A New Hope wowed viewers from the opening shot of the Star Destroyer pursuing the fleeing Rebel ship to the final ceremony where Luke Skywalker and Han Solo were crowned as galactic heroes. In between these two points was everything a sci-fi/fantasy fan could hope for: humble heroes pulled into larger worlds, roguish scoundrels, princesses in peril, a menagerie of weird and wonderful aliens, and epic space battles that held the fates of planets in the balance.

With A New Hope, George Lucas took everything that was great about the classic adventure serials of the early 20th century and updated that with a modern flourish. It is not the most complex or dense of the Star Wars movies. It's simply the most pure fun anyone can hope to have watching a movie.

See our guide on how to watch the Star Wars movies in order.

2. Blade Runner (1982)

Where to Watch: Rentable on most platforms

A future built on a science that allows men to play God. Their creation? An artificial intelligence more human than human, forced into slave labor and born with a ticking-clock expiration date. It is up to an ex-cop by the name of Deckard, an ex-Blade Runner, to put down a group of these renegade Replicants. This is the bare-bones context in which Ridley Scott's masterpiece resides. Surrounding that core conceit is the stuff that great sci-fi is made of, moral and ethical themes that are not easy to navigate and are even more difficult to satisfy dramatically on screen.
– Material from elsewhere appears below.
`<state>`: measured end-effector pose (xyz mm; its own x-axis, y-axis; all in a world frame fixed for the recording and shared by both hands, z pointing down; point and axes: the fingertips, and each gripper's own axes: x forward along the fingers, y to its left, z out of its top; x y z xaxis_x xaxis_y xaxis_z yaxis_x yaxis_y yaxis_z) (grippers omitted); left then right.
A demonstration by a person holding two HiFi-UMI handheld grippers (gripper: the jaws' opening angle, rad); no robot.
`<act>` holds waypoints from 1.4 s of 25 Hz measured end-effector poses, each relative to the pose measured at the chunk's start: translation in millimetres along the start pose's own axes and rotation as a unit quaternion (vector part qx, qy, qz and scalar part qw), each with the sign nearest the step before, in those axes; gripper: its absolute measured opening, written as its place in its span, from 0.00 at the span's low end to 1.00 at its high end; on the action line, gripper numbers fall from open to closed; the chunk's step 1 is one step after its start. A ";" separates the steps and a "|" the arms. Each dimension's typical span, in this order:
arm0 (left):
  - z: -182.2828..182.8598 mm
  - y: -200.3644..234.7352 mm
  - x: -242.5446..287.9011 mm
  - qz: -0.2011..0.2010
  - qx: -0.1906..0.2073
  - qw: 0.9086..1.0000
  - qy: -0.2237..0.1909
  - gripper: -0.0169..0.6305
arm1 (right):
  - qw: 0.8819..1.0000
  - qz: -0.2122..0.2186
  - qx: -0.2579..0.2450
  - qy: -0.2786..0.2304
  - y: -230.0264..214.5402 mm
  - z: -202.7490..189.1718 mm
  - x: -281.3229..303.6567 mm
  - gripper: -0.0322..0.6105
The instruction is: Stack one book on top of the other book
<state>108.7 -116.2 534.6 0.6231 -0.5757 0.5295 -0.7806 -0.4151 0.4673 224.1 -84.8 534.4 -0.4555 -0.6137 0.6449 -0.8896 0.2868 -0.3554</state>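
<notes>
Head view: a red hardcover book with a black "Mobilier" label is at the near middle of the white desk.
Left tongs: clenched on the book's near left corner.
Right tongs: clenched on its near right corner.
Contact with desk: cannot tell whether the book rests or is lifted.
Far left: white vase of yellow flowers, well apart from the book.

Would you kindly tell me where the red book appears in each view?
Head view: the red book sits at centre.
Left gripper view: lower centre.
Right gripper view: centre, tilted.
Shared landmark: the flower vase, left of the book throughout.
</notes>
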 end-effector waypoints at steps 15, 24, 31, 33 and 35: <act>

Using Philip K. Dick's source material as a blueprint to build a detective story around that which wants to be about more than just Deckard catching his prey, Scott effortlessly knows how to tell this story -- you feel it in every shot, every cut, every music cue. Scott and his production team create a future Los Angeles built on neon and skyscrapers that stab a permanent rain-streaked sky. From the top down, Blade Runner is film noir science fiction -- as unique and alive as the androids its protagonist must retire. The film's impact on visual storytelling cannot go unmentioned.

Blade Runner is also a classic and triumph of the genre because no singular viewing delivers the same experience; you'll notice a new detail here or catch a different subtext in a line of dialogue there. You'll think you get the message of the movie, but then you realize you're just touching the surface. It may a take a few more years and a touch more hindsight for Blade Runner 2049 to crack this list, but Denis Villeneuve's sequel, 35-years after the fact, is also a visual feast that expertly expands on the original.

1. 2001: A Space Odyssey (1968)

Where to Watch: Max

Stanley Kubrick's 1968 epic existentialist arthouse addition to the space exploration genre may be light on actual "story," but it's way high on hypnotic splendor, standing tall as one of the major artistic works of the 20th century.

Divided into four main parts (the apes, Heywood Floyd's mission to the moon, the Discovery One's Jupiter flight, and the LSD finale), the film's plot in an extreme nutshell is about an alien monolith that is discovered by astronauts, and how it leads to a close encounter of the third kind and beyond. Oh, it's also about the evolution of man from ape to Something Else.

Technically masterful and innovative, thematically challenging and enthralling, visually and aurally exquisite and unforgettable, 2001 is everything a great sci-fi movie should be. But don't take our word for it: Pop a stress pill some time and check it out yourself.

This story was updated on September 7, 2023, with our current rankings. It originally ran on November 9, 2015.